I wonder if those thresholds might be per TCG_TARGET.

Btw the paper used 40% here, did you tried it too?

Regards,

Phil.

> +        desc->n_flushes_low_rate++;
> +        if (desc->n_flushes_low_rate == 100) {
> +            new_size = MAX(desc->size >> 1, 1 << MIN_CPU_TLB_BITS);
> +            desc->n_flushes_low_rate = 0;
> +        }
> +    }
> +
> +    if (new_size == desc->size) {
> +        return;
> +    }
> +
> +    g_free(env->tlb_table[mmu_idx]);
> +    g_free(env->iotlb[mmu_idx]);
> +
> +    desc->size = new_size;
> +    desc->mask = (desc->size - 1) << CPU_TLB_ENTRY_BITS;
> +    desc->n_flushes_low_rate = 0;
> +    env->tlb_table[mmu_idx] = g_new(CPUTLBEntry, desc->size);
> +    env->iotlb[mmu_idx] = g_new0(CPUIOTLBEntry, desc->size);
> +}
> +
>  /* This is OK because CPU architectures generally permit an
>   * implementation to drop entries from the TLB at any time, so
>   * flushing more entries than required is only an efficiency issue,
> @@ -151,6 +185,7 @@ static void tlb_flush_nocheck(CPUState *cpu)
>       */
>      qemu_spin_lock(&env->tlb_lock);
>      for (i = 0; i < NB_MMU_MODES; i++) {
> +        tlb_mmu_resize_locked(env, i);
>          memset(env->tlb_table[i], -1,
>                 env->tlb_desc[i].size * sizeof(CPUTLBEntry));
>          env->tlb_desc[i].used = 0;
> @@ -215,6 +250,7 @@ static void tlb_flush_by_mmuidx_async_work(CPUState *cpu, run_on_cpu_data data)
>          if (test_bit(mmu_idx, &mmu_idx_bitmask)) {
>              tlb_debug("%d\n", mmu_idx);
>  
> +            tlb_mmu_resize_locked(env, mmu_idx);
>              memset(env->tlb_table[mmu_idx], -1,
>                     env->tlb_desc[mmu_idx].size * sizeof(CPUTLBEntry));
>              memset(env->tlb_v_table[mmu_idx], -1, sizeof(env->tlb_v_table[0]));
> 

Re: [Qemu-devel] [RFC 6/6] cputlb: dynamically resize TLBs based on use rate
Posted by Emilio G. Cota 7 years ago
On Sun, Oct 07, 2018 at 19:37:50 +0200, Philippe Mathieu-Daudé wrote:
> On 10/6/18 11:45 PM, Emilio G. Cota wrote:
> > 2. System boot + shutdown, ubuntu 18.04 x86_64:
> 
> You can also run the VM tests to build QEMU:
> 
> $ make vm-test

Thanks, will give that a look.

> > +    if (rate == 100) {
> > +        new_size = MIN(desc->size << 2, 1 << TCG_TARGET_TLB_MAX_INDEX_BITS);
> > +    } else if (rate > 70) {
> > +        new_size = MIN(desc->size << 1, 1 << TCG_TARGET_TLB_MAX_INDEX_BITS);
> > +    } else if (rate < 30) {
> 
> I wonder if those thresholds might be per TCG_TARGET.

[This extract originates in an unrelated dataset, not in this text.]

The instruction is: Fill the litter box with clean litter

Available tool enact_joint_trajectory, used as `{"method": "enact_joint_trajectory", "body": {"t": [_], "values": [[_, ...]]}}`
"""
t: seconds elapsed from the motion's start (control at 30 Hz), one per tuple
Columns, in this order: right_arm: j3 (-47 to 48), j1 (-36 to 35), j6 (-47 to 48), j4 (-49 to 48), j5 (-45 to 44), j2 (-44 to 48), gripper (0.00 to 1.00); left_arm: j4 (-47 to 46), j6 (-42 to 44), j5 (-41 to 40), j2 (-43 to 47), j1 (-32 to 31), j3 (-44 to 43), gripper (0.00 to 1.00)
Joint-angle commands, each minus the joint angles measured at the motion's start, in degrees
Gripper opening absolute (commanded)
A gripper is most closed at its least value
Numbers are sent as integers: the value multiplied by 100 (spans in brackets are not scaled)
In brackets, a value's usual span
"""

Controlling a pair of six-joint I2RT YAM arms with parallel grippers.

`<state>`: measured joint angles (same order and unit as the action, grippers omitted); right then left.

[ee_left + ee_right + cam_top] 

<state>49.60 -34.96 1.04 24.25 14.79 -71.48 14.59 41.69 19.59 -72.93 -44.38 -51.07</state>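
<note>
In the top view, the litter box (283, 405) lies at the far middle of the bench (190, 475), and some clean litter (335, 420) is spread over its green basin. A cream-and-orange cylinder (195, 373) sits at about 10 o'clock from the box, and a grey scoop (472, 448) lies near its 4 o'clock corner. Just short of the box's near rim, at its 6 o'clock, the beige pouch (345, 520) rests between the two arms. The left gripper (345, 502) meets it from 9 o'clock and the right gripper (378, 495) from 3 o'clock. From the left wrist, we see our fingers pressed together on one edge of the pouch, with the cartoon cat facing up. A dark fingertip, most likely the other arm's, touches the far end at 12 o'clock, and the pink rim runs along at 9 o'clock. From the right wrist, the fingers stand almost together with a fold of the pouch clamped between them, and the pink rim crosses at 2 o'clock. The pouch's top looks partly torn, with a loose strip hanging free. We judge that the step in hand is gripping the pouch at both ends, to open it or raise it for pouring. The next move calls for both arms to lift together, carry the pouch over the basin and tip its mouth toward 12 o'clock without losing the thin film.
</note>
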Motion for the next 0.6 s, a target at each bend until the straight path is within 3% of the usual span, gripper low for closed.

Do you mean to tune the growth rate based on each TCG target?
(max and min are already determined by the TCG target).
The optimal growth rate is mostly dependent on the guest
workload, so I wouldn't expect the TCG target to matter
much.

That said, we could spend quite some time tweaking the
TLB sizing algorithm. But with this RFC I wanted to see
(a) whether this approach is a good idea at all, and (b) show
what 'easy' speedups might look like (because converting
all TCG targets is a pain, so it better be justified).

> Btw the paper used 40% here, did you tried it too?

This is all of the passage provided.